▶ DATASET EXTRACT:
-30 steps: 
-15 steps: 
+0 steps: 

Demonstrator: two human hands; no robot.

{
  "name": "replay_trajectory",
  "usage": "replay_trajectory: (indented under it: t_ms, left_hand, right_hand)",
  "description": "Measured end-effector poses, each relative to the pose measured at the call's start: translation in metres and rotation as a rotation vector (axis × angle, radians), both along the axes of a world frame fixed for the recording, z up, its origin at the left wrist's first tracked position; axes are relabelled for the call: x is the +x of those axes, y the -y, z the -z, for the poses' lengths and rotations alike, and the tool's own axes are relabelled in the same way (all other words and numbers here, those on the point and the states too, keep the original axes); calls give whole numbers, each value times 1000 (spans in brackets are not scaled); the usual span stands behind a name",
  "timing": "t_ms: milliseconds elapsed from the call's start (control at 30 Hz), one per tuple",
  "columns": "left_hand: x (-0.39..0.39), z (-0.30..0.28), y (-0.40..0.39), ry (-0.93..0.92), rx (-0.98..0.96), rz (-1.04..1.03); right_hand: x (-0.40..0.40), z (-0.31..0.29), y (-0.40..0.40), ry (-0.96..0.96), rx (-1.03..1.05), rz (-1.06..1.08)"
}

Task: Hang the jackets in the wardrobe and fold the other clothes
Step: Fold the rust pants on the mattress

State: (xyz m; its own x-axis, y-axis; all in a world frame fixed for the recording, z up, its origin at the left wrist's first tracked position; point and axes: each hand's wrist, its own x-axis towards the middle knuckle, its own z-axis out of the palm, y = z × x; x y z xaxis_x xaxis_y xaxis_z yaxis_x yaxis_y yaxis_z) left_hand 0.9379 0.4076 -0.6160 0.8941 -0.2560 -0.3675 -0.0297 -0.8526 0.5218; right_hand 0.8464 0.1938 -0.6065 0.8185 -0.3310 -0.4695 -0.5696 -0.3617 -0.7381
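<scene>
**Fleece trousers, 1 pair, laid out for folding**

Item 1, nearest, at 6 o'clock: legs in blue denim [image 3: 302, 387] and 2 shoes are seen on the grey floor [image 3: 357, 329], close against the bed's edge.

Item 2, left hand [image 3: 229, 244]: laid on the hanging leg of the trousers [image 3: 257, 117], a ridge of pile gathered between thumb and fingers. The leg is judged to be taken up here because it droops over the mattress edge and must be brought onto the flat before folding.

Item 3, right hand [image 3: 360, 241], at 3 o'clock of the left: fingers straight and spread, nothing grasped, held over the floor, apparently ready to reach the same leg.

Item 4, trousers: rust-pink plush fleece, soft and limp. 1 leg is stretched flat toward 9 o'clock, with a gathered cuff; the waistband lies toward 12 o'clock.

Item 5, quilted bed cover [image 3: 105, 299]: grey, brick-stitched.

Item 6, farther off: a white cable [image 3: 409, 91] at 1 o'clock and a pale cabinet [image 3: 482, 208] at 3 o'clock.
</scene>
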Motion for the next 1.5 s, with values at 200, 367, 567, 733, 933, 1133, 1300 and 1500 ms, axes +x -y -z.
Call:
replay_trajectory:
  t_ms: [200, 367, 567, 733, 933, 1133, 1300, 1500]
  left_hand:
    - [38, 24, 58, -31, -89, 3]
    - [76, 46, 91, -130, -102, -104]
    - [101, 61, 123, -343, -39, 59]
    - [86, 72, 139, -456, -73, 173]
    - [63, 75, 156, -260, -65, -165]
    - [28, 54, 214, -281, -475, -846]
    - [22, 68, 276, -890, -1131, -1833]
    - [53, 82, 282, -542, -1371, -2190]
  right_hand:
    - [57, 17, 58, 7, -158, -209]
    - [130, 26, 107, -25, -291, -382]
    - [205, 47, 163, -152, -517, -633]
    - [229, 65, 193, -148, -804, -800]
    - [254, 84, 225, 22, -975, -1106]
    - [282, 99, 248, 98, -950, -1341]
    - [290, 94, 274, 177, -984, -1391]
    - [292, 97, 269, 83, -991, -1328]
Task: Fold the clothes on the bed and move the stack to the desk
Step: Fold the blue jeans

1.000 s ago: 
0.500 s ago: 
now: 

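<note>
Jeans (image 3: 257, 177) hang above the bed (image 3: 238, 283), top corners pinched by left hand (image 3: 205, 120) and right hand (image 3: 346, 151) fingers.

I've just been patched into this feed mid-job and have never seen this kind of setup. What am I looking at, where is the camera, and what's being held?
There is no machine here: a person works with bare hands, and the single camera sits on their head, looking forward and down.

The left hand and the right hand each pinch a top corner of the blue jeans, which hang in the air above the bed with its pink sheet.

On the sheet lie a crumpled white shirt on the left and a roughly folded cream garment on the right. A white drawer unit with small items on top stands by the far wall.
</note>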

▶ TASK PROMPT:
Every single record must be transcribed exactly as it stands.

▶ RESULT OF THIS TASK:
-30 steps: 
-15 steps: 
+0 steps: 

Demonstrator: two human hands; no robot.

{
  "name": "replay_trajectory",
  "usage": "replay_trajectory: (indented under it: t_ms, left_hand, right_hand)",
  "description": "Measured end-effector poses, each relative to the pose measured at the call's start: translation in metres and rotation as a rotation vector (axis × angle, radians), both along the axes of a world frame fixed for the recording, z up, its origin at the left wrist's first tracked position; axes are relabelled for the call: x is the +x of those axes, y the -y, z the -z, for the poses' lengths and rotations alike, and the tool's own axes are relabelled in the same way (all other words and numbers here, those on the point and the states too, keep the original axes); calls give whole numbers, each value times 1000 (spans in brackets are not scaled); the usual span stands behind a name",
  "timing": "t_ms: milliseconds elapsed from the call's start (control at 30 Hz), one per tuple",
  "columns": "left_hand: x (-0.39..0.39), z (-0.30..0.28), y (-0.40..0.39), ry (-0.93..0.92), rx (-0.98..0.96), rz (-1.04..1.03); right_hand: x (-0.40..0.40), z (-0.31..0.29), y (-0.40..0.40), ry (-0.96..0.96), rx (-1.03..1.05), rz (-1.06..1.08)"
}

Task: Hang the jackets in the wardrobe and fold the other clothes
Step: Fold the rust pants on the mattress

State: (xyz m; its own x-axis, y-axis; all in a world frame fixed for the recording, z up, its origin at the left wrist's first tracked position; point and axes: each hand's wrist, its own x-axis towards the middle knuckle, its own z-axis out of the palm, y = z × x; x y z xaxis_x xaxis_y xaxis_z yaxis_x yaxis_y yaxis_z) left_hand 0.9379 0.4076 -0.6160 0.8941 -0.2560 -0.3675 -0.0297 -0.8526 0.5218; right_hand 0.8464 0.1938 -0.6065 0.8185 -0.3310 -0.4695 -0.5696 -0.3617 -0.7381
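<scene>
**Fleece trousers, 1 pair, laid out for folding**

Item 1, nearest, at 6 o'clock: legs in blue denim [image 3: 302, 387] and 2 shoes are seen on the grey floor [image 3: 357, 329], close against the bed's edge.

Item 2, left hand [image 3: 229, 244]: laid on the hanging leg of the trousers [image 3: 257, 117], a ridge of pile gathered between thumb and fingers. The leg is judged to be taken up here because it droops over the mattress edge and must be brought onto the flat before folding.

Item 3, right hand [image 3: 360, 241], at 3 o'clock of the left: fingers straight and spread, nothing grasped, held over the floor, apparently ready to reach the same leg.

Item 4, trousers: rust-pink plush fleece, soft and limp. 1 leg is stretched flat toward 9 o'clock, with a gathered cuff; the waistband lies toward 12 o'clock.

Item 5, quilted bed cover [image 3: 105, 299]: grey, brick-stitched.

Item 6, farther off: a white cable [image 3: 409, 91] at 1 o'clock and a pale cabinet [image 3: 482, 208] at 3 o'clock.
</scene>
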Motion for the next 1.5 s, with values at 200, 367, 567, 733, 933, 1133, 1300 and 1500 ms, axes +x -y -z.
Call:
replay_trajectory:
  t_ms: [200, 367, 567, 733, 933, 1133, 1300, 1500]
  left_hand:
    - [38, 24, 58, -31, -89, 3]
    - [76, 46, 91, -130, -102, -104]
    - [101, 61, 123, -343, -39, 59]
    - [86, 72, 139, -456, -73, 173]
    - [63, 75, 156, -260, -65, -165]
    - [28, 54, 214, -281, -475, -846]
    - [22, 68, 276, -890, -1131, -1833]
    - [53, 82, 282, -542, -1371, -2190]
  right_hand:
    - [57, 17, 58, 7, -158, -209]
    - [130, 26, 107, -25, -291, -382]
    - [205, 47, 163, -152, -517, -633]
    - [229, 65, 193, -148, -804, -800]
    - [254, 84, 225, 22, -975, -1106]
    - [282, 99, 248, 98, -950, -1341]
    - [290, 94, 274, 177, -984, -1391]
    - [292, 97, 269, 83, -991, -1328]
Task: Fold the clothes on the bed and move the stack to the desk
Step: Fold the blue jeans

1.000 s ago: 
0.500 s ago: 
now: 

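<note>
Jeans (image 3: 257, 177) hang above the bed (image 3: 238, 283), top corners pinched by left hand (image 3: 205, 120) and right hand (image 3: 346, 151) fingers.

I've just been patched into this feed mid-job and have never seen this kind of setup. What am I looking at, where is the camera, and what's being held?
There is no machine here: a person works with bare hands, and the single camera sits on their head, looking forward and down.

The left hand and the right hand each pinch a top corner of the blue jeans, which hang in the air above the bed with its pink sheet.

On the sheet lie a crumpled white shirt on the left and a roughly folded cream garment on the right. A white drawer unit with small items on top stands by the far wall.
</note>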

The output contains nothing more.